» EXERCISE REQUIREMENTS
Where the records hold the string "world", show the whole line it sits on.

» THE INPUT
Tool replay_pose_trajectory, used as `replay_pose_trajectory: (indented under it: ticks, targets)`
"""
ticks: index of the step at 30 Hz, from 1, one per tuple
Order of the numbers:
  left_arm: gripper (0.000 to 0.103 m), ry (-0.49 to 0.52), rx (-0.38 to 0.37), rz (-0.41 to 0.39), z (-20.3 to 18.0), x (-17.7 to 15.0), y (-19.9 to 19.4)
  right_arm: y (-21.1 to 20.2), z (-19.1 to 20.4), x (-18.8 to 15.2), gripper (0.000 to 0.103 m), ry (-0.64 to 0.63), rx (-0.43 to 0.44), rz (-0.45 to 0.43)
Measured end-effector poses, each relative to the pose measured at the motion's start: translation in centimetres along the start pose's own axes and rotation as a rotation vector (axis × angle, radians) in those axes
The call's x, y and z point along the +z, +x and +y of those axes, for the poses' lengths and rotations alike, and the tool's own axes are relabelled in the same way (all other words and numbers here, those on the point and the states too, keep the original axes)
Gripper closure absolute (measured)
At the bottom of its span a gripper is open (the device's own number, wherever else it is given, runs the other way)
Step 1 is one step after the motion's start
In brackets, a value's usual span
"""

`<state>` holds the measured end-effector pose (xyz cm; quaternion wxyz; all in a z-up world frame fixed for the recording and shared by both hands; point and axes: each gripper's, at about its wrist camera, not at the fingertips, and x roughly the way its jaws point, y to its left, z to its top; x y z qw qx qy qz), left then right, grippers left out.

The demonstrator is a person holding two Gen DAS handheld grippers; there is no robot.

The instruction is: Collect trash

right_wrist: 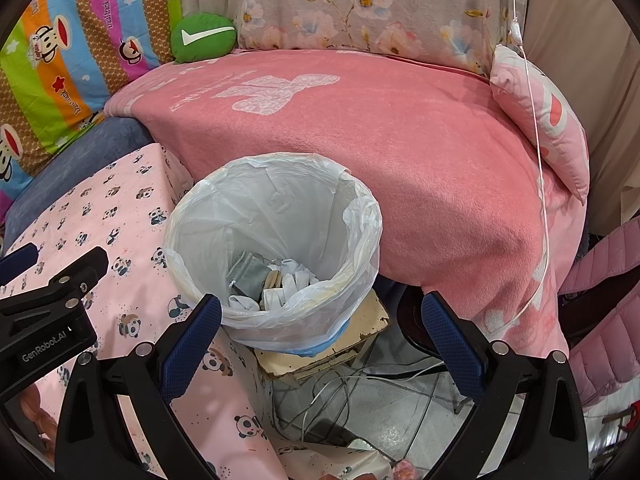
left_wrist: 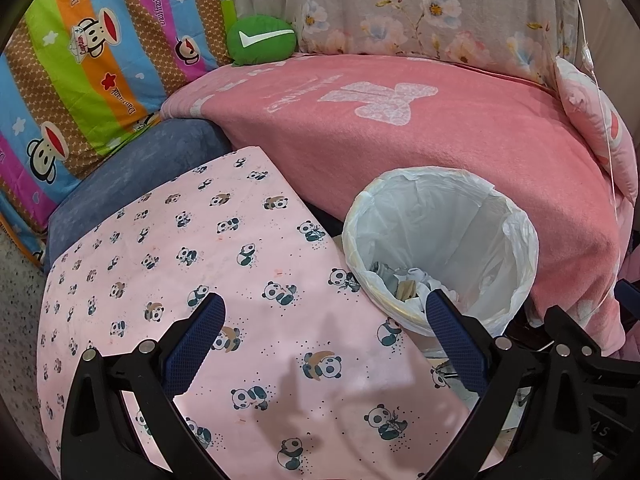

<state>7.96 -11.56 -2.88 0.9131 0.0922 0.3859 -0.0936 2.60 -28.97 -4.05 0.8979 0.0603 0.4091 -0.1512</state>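
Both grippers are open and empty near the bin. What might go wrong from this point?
The trash bin stands on a worn board beside the panda cloth; a bump from the right gripper might tip it. Loose cables lie on the floor below and could snag. The bag's rim looks slack on one side and may slip in.

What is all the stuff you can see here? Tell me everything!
Trash bin: one, white bag liner, beside the panda cloth.
Trash: several crumpled pieces, white and grey, at the bin's bottom.
Panda cloth: one, pink, left of the bin.
Blanket: one, pink, behind the bin.
Green cushion: one, at the back.
Striped monkey sheet: one, many colours, back left.
Flowered fabric: one, beige, at the back.
Cables: several, on the floor.
Left tongs: open, empty.
Right tongs: open, empty.
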Motion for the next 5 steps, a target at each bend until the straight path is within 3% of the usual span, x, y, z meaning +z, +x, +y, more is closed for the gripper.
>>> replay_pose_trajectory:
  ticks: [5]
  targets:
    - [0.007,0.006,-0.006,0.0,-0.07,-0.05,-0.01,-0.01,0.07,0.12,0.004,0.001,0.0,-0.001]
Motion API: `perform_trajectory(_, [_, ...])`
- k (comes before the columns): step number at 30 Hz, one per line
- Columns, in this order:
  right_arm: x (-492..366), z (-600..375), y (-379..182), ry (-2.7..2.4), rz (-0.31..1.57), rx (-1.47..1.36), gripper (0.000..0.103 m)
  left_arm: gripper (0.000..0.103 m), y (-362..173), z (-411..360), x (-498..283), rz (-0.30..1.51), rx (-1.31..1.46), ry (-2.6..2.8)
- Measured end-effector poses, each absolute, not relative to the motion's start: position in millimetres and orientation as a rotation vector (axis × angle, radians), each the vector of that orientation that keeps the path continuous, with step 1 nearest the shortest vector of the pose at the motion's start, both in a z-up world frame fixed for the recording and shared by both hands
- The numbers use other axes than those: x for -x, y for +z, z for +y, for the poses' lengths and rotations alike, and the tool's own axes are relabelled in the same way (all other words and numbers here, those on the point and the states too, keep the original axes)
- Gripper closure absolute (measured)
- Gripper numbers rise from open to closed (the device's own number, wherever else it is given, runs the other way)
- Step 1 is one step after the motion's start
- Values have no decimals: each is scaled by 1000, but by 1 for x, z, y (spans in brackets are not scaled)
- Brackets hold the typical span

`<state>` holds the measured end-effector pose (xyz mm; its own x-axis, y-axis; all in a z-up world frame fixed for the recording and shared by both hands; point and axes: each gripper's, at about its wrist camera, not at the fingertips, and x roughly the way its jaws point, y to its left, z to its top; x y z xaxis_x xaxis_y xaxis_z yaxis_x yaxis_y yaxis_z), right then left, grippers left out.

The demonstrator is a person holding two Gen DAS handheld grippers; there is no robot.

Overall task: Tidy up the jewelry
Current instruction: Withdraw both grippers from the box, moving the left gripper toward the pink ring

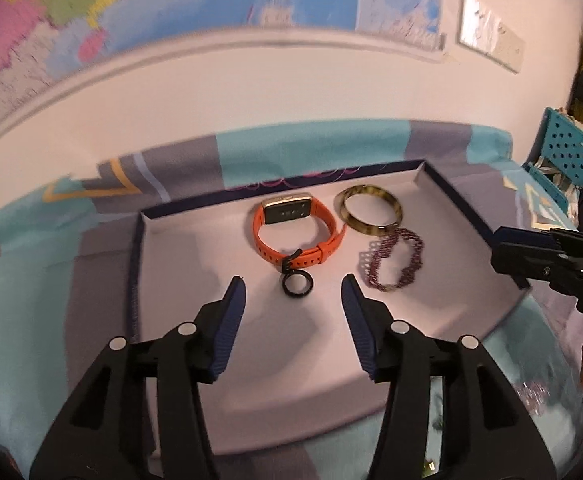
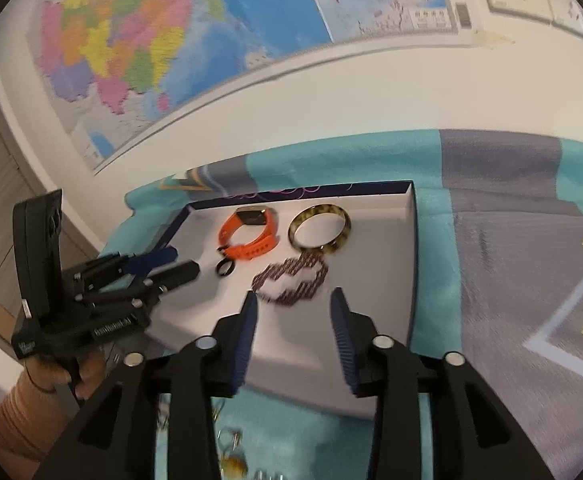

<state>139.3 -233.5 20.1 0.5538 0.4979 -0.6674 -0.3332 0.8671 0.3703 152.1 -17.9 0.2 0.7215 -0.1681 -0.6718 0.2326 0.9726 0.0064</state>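
A shallow white tray (image 1: 195,280) with a dark blue rim lies on a patterned cloth. In it rest an orange watch (image 1: 297,236), a tortoiseshell bangle (image 1: 371,210), a purple beaded bracelet (image 1: 391,260) and a small black ring (image 1: 297,285). My left gripper (image 1: 294,284) hangs open just above and short of the ring, nothing between its fingers. In the right wrist view the same watch (image 2: 249,236), bangle (image 2: 319,228), ring (image 2: 226,267) and beaded bracelet (image 2: 291,280) show. My right gripper (image 2: 294,298) stands open right behind the bracelet, holding nothing.
The teal and grey cloth (image 2: 511,240) covers the surface around the tray. Small loose jewelry pieces (image 2: 231,448) lie on the cloth in front of the tray. A wall with a map (image 2: 151,40) stands close behind. A teal perforated rack (image 1: 567,148) is at far right.
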Motion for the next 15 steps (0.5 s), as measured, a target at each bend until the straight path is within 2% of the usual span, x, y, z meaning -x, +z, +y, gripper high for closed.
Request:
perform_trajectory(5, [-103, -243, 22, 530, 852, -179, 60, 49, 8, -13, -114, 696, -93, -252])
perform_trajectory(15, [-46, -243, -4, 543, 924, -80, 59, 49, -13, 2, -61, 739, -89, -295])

» RESULT BELOW
`<state>` holds the measured end-effector pose (xyz cm; quaternion wxyz; all in a z-up world frame fixed for the recording and shared by both hands; point and axes: each gripper's, at about its wrist camera, not at the fingertips, and x roughly the way its jaws point, y to its left, z to its top; x y z qw qx qy qz), left then right, grippers left out.
- Measured end-effector poses, each absolute, not relative to the motion's start: position in millimetres and orientation as a rotation vector (axis × angle, radians), each the vector of that orientation that keeps the path continuous, with step 1 nearest the shortest vector of the pose at the motion's start, both in a z-up world frame fixed for the recording and shared by both hands
`<state>` holds the measured end-effector pose (xyz mm; its own x-axis, y-axis; all in a z-up world frame fixed for the recording and shared by both hands; point and axes: each gripper's, at about its wrist camera, not at the fingertips, and x roughly the way its jaws point, y to its left, z to its top; x y z xaxis_x xaxis_y xaxis_z yaxis_x yaxis_y yaxis_z), right then left, grippers left out.

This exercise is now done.